I am the co-administrator of a small private school's domain system. I set the system up using Zentyal 3.4 of which Windows and Ubuntu clients both connect. Students have their own personal logins with their personal "Server Drive" of 500Mb space on the server. These "Server Drives" are the users' home folders (ie, user john.smith server drive is under /home/john.smith).
I have had multiple problems with the permissions before. By mixing ubuntu's drwxrwxrwx permission system and Zentyal's ACLs, I managed to get all administrators access to the users files by creating a symlink to the home folder that only admins have permission to. I used the Zentyal File Sharing (Samba) to add this to Samba, and it worked for a while. (/userfiles is symlink to /home that only admins can access. I do this because Samba will mess up if I create a share with /home since that is what the users are using when they get their Server Drive, duplicate samba entries I guess).
Each user's home folder is owned by them as the user but owned by Administrators as the group. Perms are set to 770 for all of them, including any sub-folders, the typical user's folder will look as follows:
drwsrws--- 4 john.smith Administrators 4096 Aug 15 16:02 john.smith/
The users can access all their files, and the admins can access their files as well. The problem comes when the users create their own personal folders. In /etc/skel, the users start with a Documents and a Pictures folder. Anything in here (not including subfolders) is readable by any admin. If a user creates a personal folder anywhere (ie /home/john.smith/Computer Class), admins can't read it.

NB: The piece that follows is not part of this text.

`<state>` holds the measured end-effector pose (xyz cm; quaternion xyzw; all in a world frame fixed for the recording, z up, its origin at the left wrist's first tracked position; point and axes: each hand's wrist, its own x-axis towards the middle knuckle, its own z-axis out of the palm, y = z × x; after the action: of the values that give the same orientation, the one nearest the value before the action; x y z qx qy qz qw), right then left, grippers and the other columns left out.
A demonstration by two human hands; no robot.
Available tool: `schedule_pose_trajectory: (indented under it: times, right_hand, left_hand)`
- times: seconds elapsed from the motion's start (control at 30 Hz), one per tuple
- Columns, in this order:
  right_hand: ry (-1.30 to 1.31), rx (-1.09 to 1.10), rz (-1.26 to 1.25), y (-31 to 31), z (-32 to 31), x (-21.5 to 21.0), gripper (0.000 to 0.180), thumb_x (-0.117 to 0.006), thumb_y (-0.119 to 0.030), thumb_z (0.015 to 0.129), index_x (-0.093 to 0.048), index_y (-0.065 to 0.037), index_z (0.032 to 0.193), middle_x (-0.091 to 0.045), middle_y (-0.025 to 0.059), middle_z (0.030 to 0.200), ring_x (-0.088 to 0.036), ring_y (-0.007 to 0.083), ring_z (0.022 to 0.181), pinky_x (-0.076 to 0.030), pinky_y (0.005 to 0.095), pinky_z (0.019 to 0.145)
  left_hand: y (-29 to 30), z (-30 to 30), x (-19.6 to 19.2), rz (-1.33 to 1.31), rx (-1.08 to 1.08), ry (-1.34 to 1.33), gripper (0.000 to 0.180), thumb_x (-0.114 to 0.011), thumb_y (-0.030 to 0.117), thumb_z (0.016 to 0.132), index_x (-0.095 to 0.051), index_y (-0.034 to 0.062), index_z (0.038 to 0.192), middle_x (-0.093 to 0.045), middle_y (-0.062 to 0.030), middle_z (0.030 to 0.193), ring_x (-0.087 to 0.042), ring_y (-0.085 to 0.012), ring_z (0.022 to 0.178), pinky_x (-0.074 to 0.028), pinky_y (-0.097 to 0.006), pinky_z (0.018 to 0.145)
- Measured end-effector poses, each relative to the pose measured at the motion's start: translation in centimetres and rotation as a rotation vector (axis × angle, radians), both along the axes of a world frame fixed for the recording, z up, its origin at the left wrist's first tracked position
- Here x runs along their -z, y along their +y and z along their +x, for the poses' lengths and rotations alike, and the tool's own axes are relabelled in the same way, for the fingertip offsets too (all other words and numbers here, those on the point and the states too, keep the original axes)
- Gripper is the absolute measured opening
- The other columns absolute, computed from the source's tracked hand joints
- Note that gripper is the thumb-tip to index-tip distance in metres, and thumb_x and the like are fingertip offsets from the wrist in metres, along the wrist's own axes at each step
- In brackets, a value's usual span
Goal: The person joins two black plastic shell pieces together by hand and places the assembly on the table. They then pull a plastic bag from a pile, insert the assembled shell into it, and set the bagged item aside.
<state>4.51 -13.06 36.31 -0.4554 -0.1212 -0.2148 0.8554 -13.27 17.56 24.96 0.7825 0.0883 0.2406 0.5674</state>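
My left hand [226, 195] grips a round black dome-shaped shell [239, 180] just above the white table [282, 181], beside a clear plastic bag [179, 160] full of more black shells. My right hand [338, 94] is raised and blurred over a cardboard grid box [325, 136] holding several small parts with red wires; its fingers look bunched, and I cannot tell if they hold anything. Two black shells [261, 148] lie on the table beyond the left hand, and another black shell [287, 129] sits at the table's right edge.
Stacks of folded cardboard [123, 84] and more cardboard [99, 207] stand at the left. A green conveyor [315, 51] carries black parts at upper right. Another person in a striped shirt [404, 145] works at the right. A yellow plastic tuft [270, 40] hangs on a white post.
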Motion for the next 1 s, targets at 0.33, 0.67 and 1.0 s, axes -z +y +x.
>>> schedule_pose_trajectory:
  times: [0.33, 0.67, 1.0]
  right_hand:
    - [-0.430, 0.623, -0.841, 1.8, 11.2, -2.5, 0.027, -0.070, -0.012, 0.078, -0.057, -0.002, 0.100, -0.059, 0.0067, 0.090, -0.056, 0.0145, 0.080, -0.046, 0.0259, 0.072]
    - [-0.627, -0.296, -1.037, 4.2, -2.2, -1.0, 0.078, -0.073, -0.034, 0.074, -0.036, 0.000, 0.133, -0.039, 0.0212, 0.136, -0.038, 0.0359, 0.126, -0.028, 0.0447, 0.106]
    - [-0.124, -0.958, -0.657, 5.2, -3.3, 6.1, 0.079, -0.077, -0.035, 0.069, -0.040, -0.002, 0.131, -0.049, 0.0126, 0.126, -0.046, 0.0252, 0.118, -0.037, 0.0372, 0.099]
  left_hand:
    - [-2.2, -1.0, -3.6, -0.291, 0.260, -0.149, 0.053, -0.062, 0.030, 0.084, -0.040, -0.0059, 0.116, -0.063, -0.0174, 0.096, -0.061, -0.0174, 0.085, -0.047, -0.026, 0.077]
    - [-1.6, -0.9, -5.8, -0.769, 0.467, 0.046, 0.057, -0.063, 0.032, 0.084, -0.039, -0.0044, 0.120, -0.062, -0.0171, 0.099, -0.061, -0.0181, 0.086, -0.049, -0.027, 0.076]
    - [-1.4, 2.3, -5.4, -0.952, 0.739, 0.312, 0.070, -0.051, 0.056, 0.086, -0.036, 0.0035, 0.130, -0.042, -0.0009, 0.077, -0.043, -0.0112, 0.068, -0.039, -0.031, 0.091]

I have tried fixing the problem by doing:
for line in `ls -1`
do chown $line:Administrators $line -R
chmod 770 $line -R
done
This basically sets the permissions of all folders and files to that seen above. It still doesn't work. I've also tried doing:
setfacl -b john.smith
Still nothing. There is no difference between ACL and ubuntu's permission system results of the Documents or Pictures folder (readable) and the users' personally created folders (non-readable). What am I doing wrong here? Any suggestions to clean up this mess? How can I get these permission to how I need them to be?